▸ **Directions**: Produce the listing below again, exactly as shown.
[Material provided Boundary: Start]
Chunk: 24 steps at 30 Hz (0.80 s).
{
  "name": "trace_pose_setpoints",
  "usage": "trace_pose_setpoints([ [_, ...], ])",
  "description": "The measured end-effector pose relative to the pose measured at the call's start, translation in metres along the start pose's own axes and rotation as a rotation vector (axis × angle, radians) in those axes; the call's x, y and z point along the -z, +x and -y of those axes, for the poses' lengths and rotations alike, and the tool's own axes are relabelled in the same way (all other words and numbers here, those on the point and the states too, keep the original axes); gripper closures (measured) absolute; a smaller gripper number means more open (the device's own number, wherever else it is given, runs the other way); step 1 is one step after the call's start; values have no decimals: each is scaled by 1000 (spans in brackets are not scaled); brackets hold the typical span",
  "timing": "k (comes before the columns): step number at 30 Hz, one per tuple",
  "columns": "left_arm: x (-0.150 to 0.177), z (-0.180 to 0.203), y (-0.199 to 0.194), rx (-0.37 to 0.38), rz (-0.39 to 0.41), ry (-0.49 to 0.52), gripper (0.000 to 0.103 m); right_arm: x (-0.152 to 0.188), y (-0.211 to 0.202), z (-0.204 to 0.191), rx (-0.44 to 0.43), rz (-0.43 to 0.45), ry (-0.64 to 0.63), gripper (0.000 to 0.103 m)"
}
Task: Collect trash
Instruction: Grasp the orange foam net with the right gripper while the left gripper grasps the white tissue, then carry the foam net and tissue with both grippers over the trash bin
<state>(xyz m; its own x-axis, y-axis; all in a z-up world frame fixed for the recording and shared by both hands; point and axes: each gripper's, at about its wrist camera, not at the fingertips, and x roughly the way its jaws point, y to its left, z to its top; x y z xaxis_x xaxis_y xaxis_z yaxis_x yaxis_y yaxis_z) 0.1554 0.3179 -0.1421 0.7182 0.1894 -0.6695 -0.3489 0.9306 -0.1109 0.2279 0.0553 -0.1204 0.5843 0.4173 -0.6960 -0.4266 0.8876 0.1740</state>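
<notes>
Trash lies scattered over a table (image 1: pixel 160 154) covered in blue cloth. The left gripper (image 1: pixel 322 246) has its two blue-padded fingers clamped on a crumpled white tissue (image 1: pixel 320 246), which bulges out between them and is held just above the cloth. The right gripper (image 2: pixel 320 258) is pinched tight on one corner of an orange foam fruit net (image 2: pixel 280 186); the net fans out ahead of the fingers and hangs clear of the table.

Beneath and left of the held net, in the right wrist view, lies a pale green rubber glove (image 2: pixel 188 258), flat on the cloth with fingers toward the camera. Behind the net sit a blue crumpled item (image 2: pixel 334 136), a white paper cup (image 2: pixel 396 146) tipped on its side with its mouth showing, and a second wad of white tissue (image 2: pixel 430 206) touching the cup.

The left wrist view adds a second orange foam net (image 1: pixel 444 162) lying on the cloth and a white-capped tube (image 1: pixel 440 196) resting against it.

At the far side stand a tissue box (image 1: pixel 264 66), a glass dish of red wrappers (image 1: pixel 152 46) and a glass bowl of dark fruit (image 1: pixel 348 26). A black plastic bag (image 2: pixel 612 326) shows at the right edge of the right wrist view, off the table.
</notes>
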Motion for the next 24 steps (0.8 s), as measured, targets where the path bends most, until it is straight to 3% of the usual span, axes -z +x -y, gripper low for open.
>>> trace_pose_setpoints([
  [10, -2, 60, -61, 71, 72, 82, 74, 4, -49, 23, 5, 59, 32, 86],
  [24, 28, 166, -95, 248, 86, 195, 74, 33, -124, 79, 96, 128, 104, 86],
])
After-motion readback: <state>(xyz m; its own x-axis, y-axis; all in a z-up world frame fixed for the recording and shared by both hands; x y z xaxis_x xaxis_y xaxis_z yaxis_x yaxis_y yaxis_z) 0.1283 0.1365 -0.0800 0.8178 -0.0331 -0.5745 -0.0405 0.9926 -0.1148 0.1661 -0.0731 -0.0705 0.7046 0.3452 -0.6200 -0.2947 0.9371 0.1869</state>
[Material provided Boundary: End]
▸ **Your response**:
Chunk: 24 steps at 30 Hz (0.80 s).
{
  "name": "trace_pose_setpoints",
  "usage": "trace_pose_setpoints([ [_, ...], ])",
  "description": "The measured end-effector pose relative to the pose measured at the call's start, translation in metres along the start pose's own axes and rotation as a rotation vector (axis × angle, radians) in those axes; the call's x, y and z point along the -z, +x and -y of those axes, for the poses' lengths and rotations alike, and the tool's own axes are relabelled in the same way (all other words and numbers here, those on the point and the states too, keep the original axes); gripper closures (measured) absolute; a smaller gripper number means more open (the device's own number, wherever else it is given, runs the other way); step 1 is one step after the call's start; values have no decimals: each is scaled by 1000 (spans in brackets are not scaled); brackets hold the typical span",
  "timing": "k (comes before the columns): step number at 30 Hz, one per tuple",
  "columns": "left_arm: x (-0.150 to 0.177), z (-0.180 to 0.203), y (-0.199 to 0.194), rx (-0.37 to 0.38), rz (-0.39 to 0.41), ry (-0.49 to 0.52), gripper (0.000 to 0.103 m); right_arm: x (-0.152 to 0.188), y (-0.211 to 0.202), z (-0.204 to 0.191), rx (-0.44 to 0.43), rz (-0.43 to 0.45), ry (-0.64 to 0.63), gripper (0.000 to 0.103 m)"
}
Task: Collect trash
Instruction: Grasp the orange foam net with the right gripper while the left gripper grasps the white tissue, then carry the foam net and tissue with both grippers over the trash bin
<state>(xyz m; its own x-axis, y-axis; all in a z-up world frame fixed for the recording and shared by both hands; point and axes: each gripper's, at about its wrist camera, not at the fingertips, and x roughly the way its jaws point, y to its left, z to its top; x y z xaxis_x xaxis_y xaxis_z yaxis_x yaxis_y yaxis_z) 0.1554 0.3179 -0.1421 0.7182 0.1894 -0.6695 -0.3489 0.9306 -0.1109 0.2279 0.0553 -0.1204 0.5843 0.4173 -0.6960 -0.4266 0.8876 0.1740</state>
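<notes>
Trash lies scattered over a table (image 1: pixel 160 154) covered in blue cloth. The left gripper (image 1: pixel 322 246) has its two blue-padded fingers clamped on a crumpled white tissue (image 1: pixel 320 246), which bulges out between them and is held just above the cloth. The right gripper (image 2: pixel 320 258) is pinched tight on one corner of an orange foam fruit net (image 2: pixel 280 186); the net fans out ahead of the fingers and hangs clear of the table.

Beneath and left of the held net, in the right wrist view, lies a pale green rubber glove (image 2: pixel 188 258), flat on the cloth with fingers toward the camera. Behind the net sit a blue crumpled item (image 2: pixel 334 136), a white paper cup (image 2: pixel 396 146) tipped on its side with its mouth showing, and a second wad of white tissue (image 2: pixel 430 206) touching the cup.

The left wrist view adds a second orange foam net (image 1: pixel 444 162) lying on the cloth and a white-capped tube (image 1: pixel 440 196) resting against it.

At the far side stand a tissue box (image 1: pixel 264 66), a glass dish of red wrappers (image 1: pixel 152 46) and a glass bowl of dark fruit (image 1: pixel 348 26). A black plastic bag (image 2: pixel 612 326) shows at the right edge of the right wrist view, off the table.
</notes>
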Motion for the next 24 steps (0.8 s), as measured, targets where the path bends most, until it is straight to 3% of the usual span, axes -z +x -y, gripper low for open.
>>> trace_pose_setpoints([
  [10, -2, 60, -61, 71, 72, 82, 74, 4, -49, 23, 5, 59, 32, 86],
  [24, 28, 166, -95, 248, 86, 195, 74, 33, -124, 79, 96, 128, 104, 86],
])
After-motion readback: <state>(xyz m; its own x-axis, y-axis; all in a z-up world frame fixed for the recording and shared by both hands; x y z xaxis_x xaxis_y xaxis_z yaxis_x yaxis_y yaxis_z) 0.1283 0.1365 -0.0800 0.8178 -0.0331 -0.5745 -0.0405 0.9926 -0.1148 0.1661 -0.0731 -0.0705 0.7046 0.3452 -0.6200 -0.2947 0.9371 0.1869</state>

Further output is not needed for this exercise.